The Emir of Qatar, Hamad bin Khalifa Al Thani, was on a one-day state visit to Kenya on Tuesday and Saudi Arabia’s Commerce minister Majed bin Abdullah Al-Kassabi led a delegation of 70 people from the private sector and government officials for talks with Nairobi on Wednesday.
Resolutions seen by the Sunday Nation show that Saudi Arabia and Kenya agreed to work together on a number of issues.
However, it puts into question previous agreements Kenya has made with other countries.
In 2015, the government said it had secured 100,000 jobs in the United Arab Emirates and up to now nothing has been heard of the deal.
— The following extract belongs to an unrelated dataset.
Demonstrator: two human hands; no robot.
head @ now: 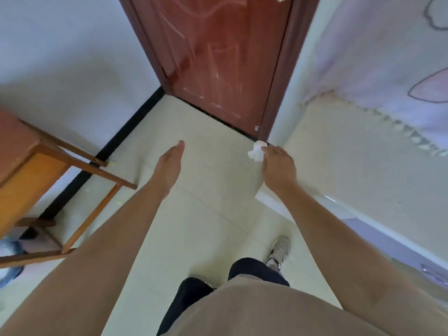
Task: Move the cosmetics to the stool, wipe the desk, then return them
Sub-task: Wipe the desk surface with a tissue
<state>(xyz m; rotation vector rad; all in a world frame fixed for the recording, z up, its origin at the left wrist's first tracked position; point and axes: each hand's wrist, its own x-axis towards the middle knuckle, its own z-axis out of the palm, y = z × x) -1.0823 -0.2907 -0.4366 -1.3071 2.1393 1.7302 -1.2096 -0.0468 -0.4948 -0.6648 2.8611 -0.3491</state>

In the new deal with Saudi Arabia, the Middle East economic powerhouse, will negotiate with Kenya for skilled and semi-skilled workers such as nurses and technicians.
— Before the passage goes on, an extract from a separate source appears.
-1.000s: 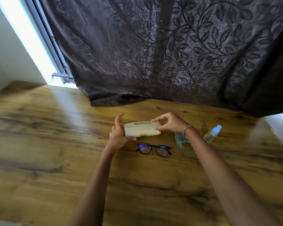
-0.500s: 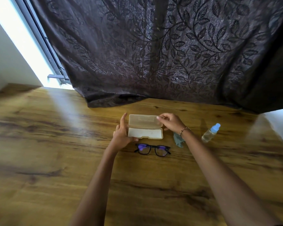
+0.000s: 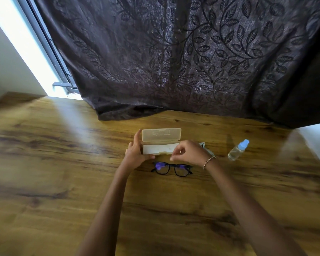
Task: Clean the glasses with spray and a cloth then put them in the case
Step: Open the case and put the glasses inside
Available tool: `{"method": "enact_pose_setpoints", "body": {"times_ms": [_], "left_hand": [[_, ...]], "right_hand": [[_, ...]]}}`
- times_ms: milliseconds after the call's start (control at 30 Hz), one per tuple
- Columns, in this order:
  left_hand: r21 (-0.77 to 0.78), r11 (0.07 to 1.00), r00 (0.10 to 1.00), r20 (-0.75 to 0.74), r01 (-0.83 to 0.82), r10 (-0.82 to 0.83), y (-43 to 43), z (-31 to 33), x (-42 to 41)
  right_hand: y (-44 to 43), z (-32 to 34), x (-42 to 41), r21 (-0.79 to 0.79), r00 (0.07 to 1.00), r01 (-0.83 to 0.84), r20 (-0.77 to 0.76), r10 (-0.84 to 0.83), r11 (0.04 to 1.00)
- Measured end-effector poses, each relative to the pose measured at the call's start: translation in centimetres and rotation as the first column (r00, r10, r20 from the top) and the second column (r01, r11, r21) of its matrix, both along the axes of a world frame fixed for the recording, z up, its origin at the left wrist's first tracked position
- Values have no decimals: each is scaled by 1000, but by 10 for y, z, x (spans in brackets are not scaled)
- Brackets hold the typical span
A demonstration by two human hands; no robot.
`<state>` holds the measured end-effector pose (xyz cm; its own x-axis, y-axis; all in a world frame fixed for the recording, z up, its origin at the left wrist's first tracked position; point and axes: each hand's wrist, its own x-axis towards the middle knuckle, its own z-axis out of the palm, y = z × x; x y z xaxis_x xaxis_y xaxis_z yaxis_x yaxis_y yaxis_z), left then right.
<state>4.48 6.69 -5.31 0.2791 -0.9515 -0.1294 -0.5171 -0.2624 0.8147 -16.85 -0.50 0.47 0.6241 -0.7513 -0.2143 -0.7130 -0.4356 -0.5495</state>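
The open case (image 3: pixel 161 143) is held on the table (image 3: pixel 63 182) by the left hand (image 3: pixel 137 154), the right hand (image 3: pixel 188 152) loosely curled and empty above the glasses (image 3: pixel 171 168) — seemingly uncleaned, so spray bottle (image 3: pixel 237 150) and cloth (image 3: pixel 205 147) are called for.

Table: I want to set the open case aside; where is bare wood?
Bare wood spreads left of the left hand, up to the curtain, and nearer than the glasses. Crowded: case, cloth and spray bottle around the right hand.
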Motion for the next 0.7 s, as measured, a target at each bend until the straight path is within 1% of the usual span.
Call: {"method": "enact_pose_setpoints", "body": {"times_ms": [67,200,400,700], "left_hand": [[11,1000,1000,-2,-6,6,0,-1,0],[8,1000,1000,9,-4,4,0,-2,-1],[0,1000,1000,14,3,-3,0,-4,1],[0,1000,1000,-4,10,-10,0,-4,1]], "right_hand": [[8,-6,1,44,997,-33,-65,36,998],[14,-15,5,41,995,-25,-95,29,999],[14,-16,2,97,998,-18,-61,24,995],[8,-14,-8,122,999,-12,-34,17,992]]}}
The two governments agreed to continue addressing the thorny issue of domestic workers who suffer in the hands of their employers in Saudi Arabia.
The Qataris agreed to put up Nairobi’s financial hub. Since 2014 Kenya has been angling to become Africa’s top financial hub but the lack of a legal framework has been a drawback.
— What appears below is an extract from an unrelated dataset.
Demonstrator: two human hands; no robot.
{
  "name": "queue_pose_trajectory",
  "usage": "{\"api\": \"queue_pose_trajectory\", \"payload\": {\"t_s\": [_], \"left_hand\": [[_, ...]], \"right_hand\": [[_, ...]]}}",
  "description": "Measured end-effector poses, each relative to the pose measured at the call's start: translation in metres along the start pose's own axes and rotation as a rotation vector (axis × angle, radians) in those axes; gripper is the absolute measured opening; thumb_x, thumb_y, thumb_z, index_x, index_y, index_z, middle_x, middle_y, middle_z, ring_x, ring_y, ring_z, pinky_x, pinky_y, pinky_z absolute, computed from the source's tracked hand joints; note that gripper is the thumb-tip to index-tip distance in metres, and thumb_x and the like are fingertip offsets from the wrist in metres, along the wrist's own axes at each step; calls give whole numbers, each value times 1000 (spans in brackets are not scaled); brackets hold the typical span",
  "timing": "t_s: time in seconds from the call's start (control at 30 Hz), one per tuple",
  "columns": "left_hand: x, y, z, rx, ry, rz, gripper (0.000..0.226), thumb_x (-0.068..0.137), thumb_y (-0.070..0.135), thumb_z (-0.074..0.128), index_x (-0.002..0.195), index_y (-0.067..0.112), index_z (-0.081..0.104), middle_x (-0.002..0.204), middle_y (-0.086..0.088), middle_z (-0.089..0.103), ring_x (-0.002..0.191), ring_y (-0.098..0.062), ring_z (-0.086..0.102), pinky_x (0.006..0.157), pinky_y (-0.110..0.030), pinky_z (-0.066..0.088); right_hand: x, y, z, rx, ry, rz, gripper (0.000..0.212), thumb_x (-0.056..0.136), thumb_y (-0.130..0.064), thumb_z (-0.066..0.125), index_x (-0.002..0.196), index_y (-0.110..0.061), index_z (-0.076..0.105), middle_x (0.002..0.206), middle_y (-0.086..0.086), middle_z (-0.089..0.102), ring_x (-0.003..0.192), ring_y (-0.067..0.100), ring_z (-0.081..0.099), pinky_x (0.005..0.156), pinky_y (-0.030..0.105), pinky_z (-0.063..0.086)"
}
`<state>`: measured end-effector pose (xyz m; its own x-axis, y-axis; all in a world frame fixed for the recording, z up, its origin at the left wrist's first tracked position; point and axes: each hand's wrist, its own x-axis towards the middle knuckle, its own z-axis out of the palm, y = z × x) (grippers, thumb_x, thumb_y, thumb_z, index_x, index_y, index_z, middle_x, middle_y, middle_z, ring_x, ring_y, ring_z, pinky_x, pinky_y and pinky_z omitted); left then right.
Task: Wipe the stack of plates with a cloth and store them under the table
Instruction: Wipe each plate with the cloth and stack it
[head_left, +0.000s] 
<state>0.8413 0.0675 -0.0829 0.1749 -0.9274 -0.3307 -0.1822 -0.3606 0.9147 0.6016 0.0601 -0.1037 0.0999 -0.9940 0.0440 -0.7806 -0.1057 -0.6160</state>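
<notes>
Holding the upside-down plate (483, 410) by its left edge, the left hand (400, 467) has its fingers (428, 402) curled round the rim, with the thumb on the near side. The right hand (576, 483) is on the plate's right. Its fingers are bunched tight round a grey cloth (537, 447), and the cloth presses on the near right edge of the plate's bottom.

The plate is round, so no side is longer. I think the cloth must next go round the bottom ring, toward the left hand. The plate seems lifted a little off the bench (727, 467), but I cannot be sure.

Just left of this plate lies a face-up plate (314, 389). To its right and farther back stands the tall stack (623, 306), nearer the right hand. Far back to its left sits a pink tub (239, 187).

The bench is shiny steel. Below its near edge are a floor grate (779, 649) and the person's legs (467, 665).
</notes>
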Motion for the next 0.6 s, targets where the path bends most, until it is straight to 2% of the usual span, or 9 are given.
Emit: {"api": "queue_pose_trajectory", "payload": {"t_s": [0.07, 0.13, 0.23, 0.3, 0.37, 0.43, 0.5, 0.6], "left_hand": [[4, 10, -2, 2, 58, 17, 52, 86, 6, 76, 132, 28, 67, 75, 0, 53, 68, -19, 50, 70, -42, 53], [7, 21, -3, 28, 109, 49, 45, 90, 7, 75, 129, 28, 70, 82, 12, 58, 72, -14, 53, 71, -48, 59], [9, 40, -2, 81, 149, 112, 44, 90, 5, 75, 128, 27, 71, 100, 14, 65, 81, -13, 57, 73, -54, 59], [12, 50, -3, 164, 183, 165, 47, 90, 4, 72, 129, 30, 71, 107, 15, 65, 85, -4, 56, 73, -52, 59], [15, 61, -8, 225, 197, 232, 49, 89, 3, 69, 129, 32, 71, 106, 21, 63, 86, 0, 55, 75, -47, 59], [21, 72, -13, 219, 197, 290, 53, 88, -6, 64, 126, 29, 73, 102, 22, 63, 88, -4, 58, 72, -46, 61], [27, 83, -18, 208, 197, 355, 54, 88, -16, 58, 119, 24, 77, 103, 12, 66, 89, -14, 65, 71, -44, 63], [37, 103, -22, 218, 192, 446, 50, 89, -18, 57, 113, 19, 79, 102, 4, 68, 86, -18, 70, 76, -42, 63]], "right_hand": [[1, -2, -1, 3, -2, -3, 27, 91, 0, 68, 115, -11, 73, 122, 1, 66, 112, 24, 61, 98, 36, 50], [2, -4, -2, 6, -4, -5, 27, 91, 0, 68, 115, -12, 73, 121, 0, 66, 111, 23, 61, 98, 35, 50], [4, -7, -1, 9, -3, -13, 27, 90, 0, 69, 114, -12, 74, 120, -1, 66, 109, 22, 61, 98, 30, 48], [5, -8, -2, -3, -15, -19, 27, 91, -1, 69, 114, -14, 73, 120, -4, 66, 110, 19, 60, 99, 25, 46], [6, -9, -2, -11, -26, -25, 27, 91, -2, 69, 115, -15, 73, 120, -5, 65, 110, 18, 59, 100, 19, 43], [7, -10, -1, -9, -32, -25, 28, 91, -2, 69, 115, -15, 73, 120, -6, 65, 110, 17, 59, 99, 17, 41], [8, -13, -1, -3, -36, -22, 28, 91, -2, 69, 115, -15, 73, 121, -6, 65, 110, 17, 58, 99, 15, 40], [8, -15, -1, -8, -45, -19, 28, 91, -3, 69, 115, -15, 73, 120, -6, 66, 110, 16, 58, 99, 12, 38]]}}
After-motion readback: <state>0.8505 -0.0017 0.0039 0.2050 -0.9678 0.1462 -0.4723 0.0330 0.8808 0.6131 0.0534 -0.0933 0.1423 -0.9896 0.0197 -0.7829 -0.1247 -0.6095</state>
The Emir and his delegation also agreed to support the completion of the Lamu Port South Sudan Ethiopia Transport Corridor project.
The agreement on cultural corporation will focus on the reconstruction of Bomas of Kenya as a modern cultural and convention resort.
The upgrade has been in government’s plans for quite some time.
A team comprising Qatari government officials is expected in Nairobi in three weeks’ time for further discussions on these issues.
Separately, the Saudi Arabian delegation had a joint meeting with seven Cabinet Secretaries where it was agreed that a government-to-government agreement will soon be negotiated so that Kenya can purchase Saudi crude oil at subsidised prices.
“This is about continued engagement with a key Middle East country in securing opportunities for Kenyans.
The President recognises that he must continue to seek and deliver decent jobs for Kenyan people, and that’s exactly what he is doing,” Manoah Esipisu, the President’s spokesperson, said.
The meeting also agreed on the negotiation of a government-to-government agreement in order for Kenya to import fertiliser at cheaper rates from Saudi Arabia.